Bob Kiebler - Chef of Morton's
Bob Kiebler - Chef of Morton's
When you order a cappuccino at any branch of that ubiquitous Seattle-based coffee
house, you know you’ll get the same drink. Does the same apply to prime rib from Morton’s? There are, after all, 76 restaurants in this venerable high-end steakhouse chain worldwide.
Absolutely, says Bob Kiebler, executive chef at the downtown D.C. branch of the legendary Morton’s chain. He’s been with the company 12 years, about half of them at the Georgetown branch, and he should know.
Besides, he graduated from the Morton University in Chicago. It’s not, obviously, a college of academe, but it has the same goal: to turn out people who know everything in their subject — in this case, how best to cook different cuts of beef the Morton’s way.

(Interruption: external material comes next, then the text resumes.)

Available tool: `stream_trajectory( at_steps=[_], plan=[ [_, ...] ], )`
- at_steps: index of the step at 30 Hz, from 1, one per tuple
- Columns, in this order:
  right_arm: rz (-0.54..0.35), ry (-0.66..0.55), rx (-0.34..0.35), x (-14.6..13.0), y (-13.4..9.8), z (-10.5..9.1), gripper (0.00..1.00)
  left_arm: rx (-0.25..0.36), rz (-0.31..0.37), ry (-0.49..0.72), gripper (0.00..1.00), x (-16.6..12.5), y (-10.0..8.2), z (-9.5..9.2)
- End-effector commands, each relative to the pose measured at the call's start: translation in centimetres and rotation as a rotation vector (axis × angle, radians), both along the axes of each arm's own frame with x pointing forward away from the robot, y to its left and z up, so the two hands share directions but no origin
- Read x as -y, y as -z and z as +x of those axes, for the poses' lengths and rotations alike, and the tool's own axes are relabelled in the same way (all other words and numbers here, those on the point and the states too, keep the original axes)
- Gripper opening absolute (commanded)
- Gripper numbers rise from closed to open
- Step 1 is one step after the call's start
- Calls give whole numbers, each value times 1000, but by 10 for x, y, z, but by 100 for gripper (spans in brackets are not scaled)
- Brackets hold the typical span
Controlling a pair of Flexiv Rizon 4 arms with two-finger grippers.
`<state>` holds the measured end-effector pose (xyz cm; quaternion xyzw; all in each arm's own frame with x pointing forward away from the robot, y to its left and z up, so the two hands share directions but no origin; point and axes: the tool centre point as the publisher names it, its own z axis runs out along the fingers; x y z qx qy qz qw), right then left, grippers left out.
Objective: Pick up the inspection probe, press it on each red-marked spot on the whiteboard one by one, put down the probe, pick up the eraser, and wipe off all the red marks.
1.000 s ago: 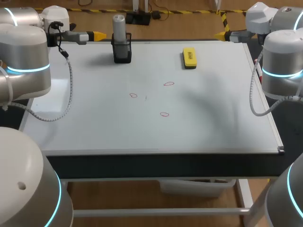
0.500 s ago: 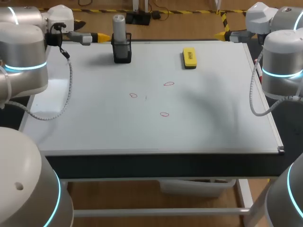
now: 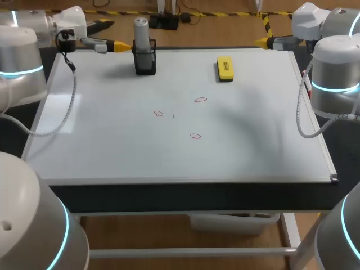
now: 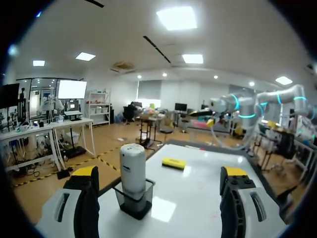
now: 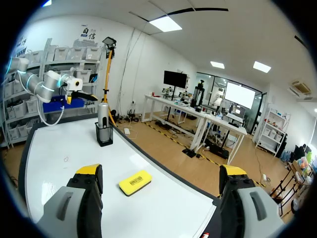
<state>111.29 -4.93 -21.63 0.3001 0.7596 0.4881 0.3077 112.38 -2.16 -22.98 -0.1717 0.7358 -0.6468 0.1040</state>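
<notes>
three red marks [image 3: 194,135] on whiteboard [image 3: 253,146]

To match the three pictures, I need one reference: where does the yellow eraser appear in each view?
Head view: eraser on the whiteboard's far side, right of the probe.
Left wrist view: eraser ahead, beyond the probe.
Right wrist view: eraser ahead, nearer than the probe.
Shared landmark: the probe, upright in its black holder.

The left end effector [image 3: 114,35] has edged nearer the probe [image 3: 140,34].
</notes>
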Motion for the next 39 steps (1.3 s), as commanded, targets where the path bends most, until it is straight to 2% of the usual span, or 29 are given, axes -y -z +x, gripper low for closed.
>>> stream_trajectory(
  at_steps=[1, 6, 22, 34, 39],
  plan=[
    [0, -1, 0, 0, 0, 0, 100, 0, -52, 148, 100, 11, 15, 21],
    [0, -1, 0, 0, 0, 0, 100, -1, -83, 251, 100, 25, 21, 31],
    [0, -1, 0, 0, 0, 0, 100, -17, -169, 397, 100, 49, 44, 75],
    [0, -1, 0, 0, 0, 0, 100, -5, -197, 442, 100, 80, 41, 86],
    [0, -1, 0, 0, 0, 0, 100, 4, -194, 432, 100, 83, 40, 91]
  ],
)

Kiebler gets deliveries of 2,000 pounds of the stuff each week, for the Connecticut Avenue restaurant alone. It comes, like all Morton’s steaks eaten everywhere in the nation, from two vendors in Chicago, in massive refrigerated trucks.
The corporation identifies just how the steaks should be handled, from the moment of delivery on. In the training, Kiebler says, aspiring chefs are taught to maintain consistency and learn standard company recipes. The 10-day course is followed by six to eight weeks of hands-on work at a Morton’s that puts them through every station in the kitchen. Chefs are never coached at the restaurant they’re destined to run.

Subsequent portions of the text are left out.